*TASK PROMPT*.
The lines from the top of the material through the line with "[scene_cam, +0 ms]" are to be set down exactly. Leave the pictures out.

*GIVEN INFORMATION*.
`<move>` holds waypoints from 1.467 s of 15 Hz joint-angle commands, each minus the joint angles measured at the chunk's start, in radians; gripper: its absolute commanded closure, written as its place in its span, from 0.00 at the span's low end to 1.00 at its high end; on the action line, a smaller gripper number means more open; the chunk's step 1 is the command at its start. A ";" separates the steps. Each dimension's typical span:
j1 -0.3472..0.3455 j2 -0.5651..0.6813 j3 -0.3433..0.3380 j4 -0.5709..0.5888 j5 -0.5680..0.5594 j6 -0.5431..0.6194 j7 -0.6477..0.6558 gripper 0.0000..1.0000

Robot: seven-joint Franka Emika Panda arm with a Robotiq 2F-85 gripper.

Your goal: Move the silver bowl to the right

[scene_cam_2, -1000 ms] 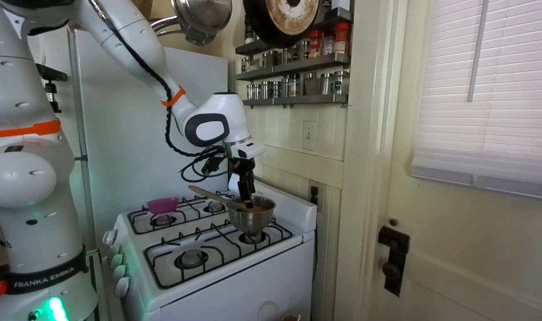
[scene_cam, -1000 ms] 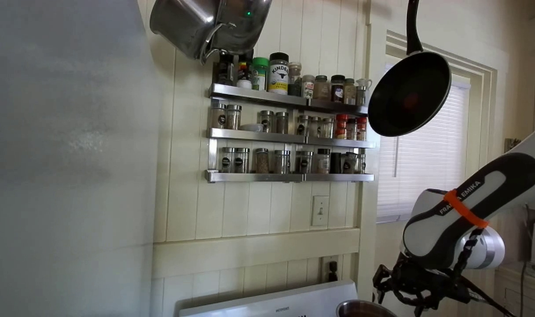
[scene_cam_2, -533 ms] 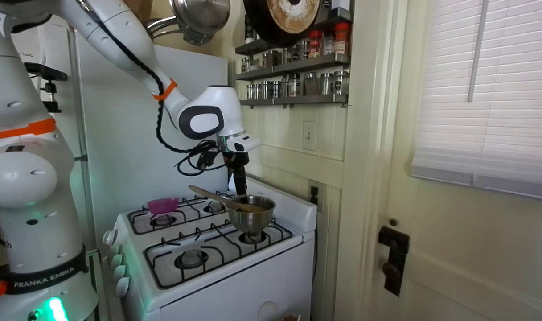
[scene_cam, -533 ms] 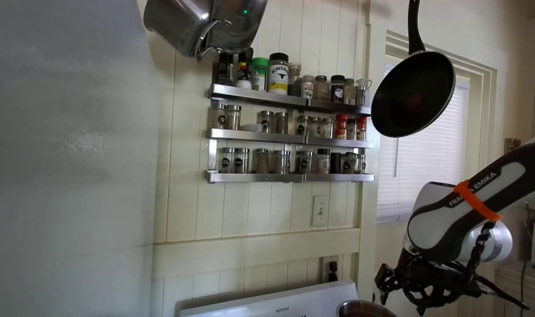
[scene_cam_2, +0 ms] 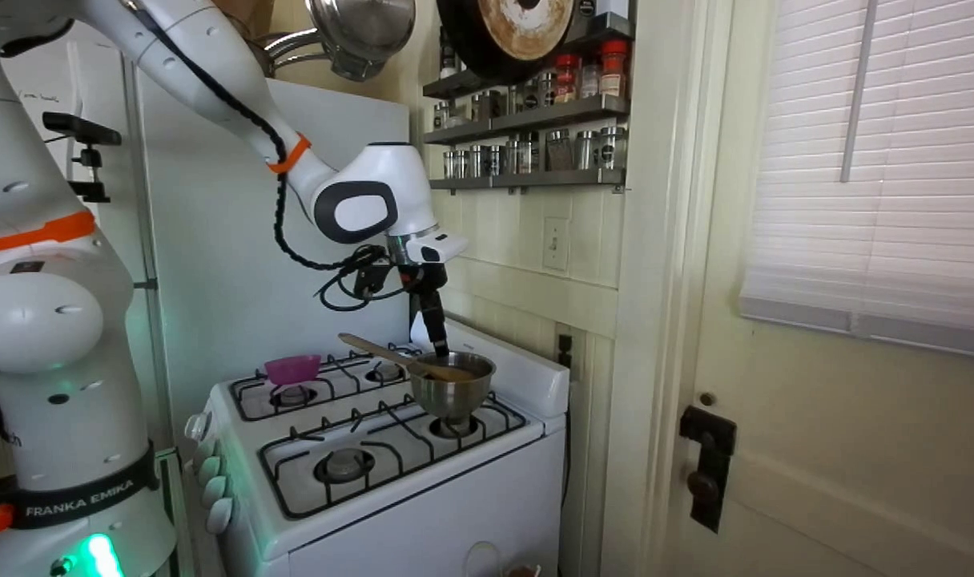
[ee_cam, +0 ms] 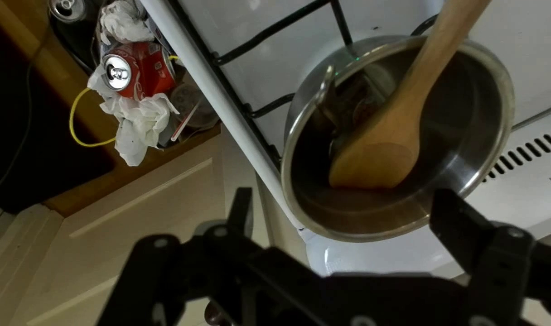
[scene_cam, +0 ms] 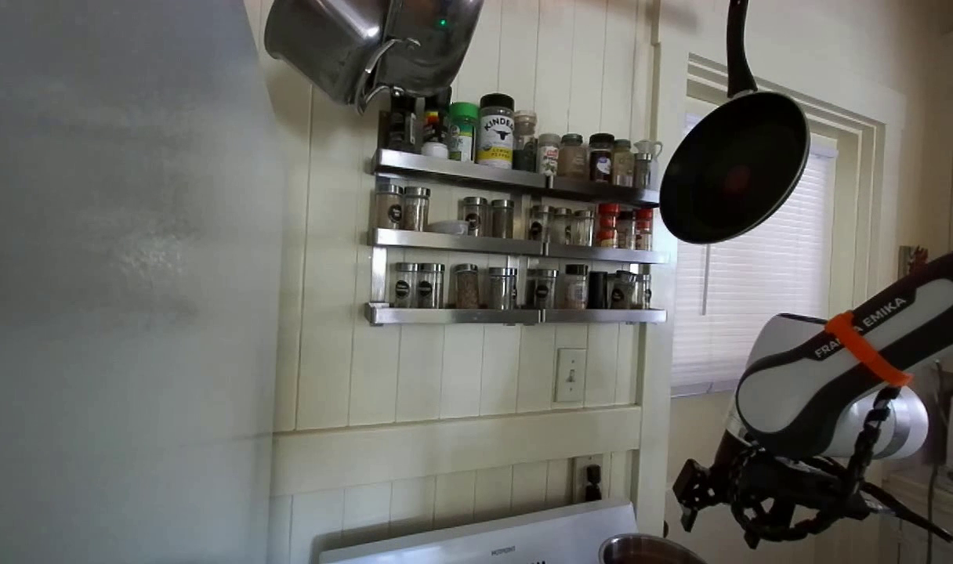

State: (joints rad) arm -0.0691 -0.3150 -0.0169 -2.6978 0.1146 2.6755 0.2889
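Note:
The silver bowl [scene_cam_2: 452, 394] sits upright on the stove's back burner beside the wall, a wooden spoon [scene_cam_2: 372, 348] leaning out over its rim. In the wrist view the bowl [ee_cam: 348, 215] shows from above, with the spoon [ee_cam: 393, 131] resting inside. My gripper [ee_cam: 342, 198] is open, its fingers spread wide around part of the rim's image, nothing gripped. From an exterior view, the gripper [scene_cam_2: 440, 351] points down at the far rim; whether it touches cannot be told. Just the top of the bowl [scene_cam: 649, 548] appears below the gripper [scene_cam: 719, 533] in an exterior view.
Black grates cover the white stove [scene_cam_2: 423, 481]; its raised back panel [scene_cam_2: 527, 361] stands close behind the bowl. A pink bowl [scene_cam_2: 292, 369] sits on another burner. A frying pan [scene_cam: 733, 168] hangs near the arm. Cans and paper [ee_cam: 142, 70] lie beyond the stove's edge.
My gripper has risen out of the silver bowl to about rim height and tilted, while the arm has drawn back up and away. The bowl and spoon have stayed put.

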 commanded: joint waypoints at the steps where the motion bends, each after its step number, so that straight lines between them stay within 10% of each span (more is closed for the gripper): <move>1: -0.006 -0.001 0.006 0.001 0.004 -0.003 -0.003 0.00; 22: 0.151 0.146 0.022 0.033 0.270 -0.021 -0.068 0.03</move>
State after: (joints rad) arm 0.0678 -0.2169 -0.0001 -2.6916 0.3403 2.6606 0.2326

*RESULT FOR THIS EXERCISE*.
`<move>` holds waypoints from 1.467 s of 15 Hz joint-angle commands, each minus the joint angles measured at the chunk's start, in radians; gripper: its absolute commanded closure, written as its place in its span, from 0.00 at the span's low end to 1.00 at its high end; on the action line, a smaller gripper number means more open; the chunk's step 1 is the command at its start. A ";" separates the steps. Each dimension's typical span:
j1 -0.3472..0.3455 j2 -0.5651..0.6813 j3 -0.3433..0.3380 j4 -0.5709..0.5888 j5 -0.5680..0.5594 j6 -0.5431..0.6194 j7 -0.6477..0.6558 gripper 0.0000..1.0000

Robot: seven-joint Franka Emika Panda arm with a Robotiq 2F-85 gripper.

Your goal: Move the silver bowl to the right

[scene_cam_2, -1000 ms] 
[scene_cam, -1000 ms] 
[scene_cam_2, -533 ms] 
[scene_cam, -533 ms] 
[scene_cam_2, +0 ms] 
[ee_cam, +0 ms] 
[scene_cam, +0 ms] 

The answer has been supplied in full.